** Work task **
Where the listing below reaches the line containing "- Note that", start writing out lines exactly, and stop once the line containing "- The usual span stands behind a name" has been written.

** Data **

== Segment start ==

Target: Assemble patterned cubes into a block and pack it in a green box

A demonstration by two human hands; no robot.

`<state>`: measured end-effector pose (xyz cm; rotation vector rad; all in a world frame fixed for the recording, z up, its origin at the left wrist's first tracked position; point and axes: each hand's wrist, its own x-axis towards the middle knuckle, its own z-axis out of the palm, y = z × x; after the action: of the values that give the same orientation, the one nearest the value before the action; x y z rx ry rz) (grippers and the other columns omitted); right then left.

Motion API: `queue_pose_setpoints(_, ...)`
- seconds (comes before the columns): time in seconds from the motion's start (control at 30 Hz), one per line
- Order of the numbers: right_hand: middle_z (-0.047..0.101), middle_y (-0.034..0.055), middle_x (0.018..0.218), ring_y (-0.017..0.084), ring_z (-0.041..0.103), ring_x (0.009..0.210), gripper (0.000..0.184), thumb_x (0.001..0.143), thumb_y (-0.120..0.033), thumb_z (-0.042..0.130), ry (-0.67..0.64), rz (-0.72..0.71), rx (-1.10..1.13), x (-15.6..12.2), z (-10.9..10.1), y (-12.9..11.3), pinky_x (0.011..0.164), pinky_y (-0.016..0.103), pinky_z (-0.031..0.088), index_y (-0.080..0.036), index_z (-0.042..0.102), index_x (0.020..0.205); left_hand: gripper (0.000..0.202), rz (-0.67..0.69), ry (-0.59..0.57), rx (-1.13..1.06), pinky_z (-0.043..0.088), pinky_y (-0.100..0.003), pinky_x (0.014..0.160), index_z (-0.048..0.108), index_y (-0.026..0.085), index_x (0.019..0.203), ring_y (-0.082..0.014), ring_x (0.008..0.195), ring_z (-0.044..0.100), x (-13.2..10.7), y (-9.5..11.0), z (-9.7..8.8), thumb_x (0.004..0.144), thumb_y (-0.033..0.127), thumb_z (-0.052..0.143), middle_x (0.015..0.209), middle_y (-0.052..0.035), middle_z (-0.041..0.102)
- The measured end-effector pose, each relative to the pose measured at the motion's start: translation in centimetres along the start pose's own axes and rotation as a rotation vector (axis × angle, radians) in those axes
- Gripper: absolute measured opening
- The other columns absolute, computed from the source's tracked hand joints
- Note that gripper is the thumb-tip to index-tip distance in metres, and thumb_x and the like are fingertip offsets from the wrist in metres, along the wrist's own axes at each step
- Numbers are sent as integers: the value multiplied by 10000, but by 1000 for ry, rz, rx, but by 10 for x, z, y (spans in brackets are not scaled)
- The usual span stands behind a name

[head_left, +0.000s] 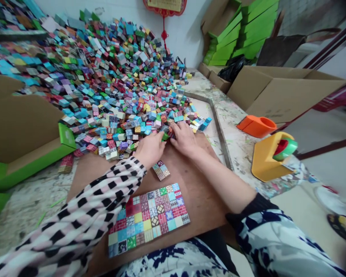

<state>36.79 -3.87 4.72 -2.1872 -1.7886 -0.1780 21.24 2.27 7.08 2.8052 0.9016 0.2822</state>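
The left hand and right hand touch the near edge of the block pile — whether either grip is closed, I cannot tell.

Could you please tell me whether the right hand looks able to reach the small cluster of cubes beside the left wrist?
Probably yes: bare board lies between the right hand and the small cluster, leaving that side free, though the left hand is close by.

Two clashing patterns
Left sleeve checked black, pink and white; right sleeve navy-blotched white, with black cuff.
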Motion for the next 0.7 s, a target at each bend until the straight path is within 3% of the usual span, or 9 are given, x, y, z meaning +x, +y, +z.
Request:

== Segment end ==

** Completed task **
- Note that gripper is the thumb-tip to index-tip distance in metres, and thumb_x and the like are fingertip offsets from the wrist in metres, along the wrist's own axes at each step
- Numbers are sent as integers: the value multiplied by 10000, but by 1000 for ry, rz, rx, but by 10 for x, z, y (spans in brackets are not scaled)
- The usual span stands behind a name

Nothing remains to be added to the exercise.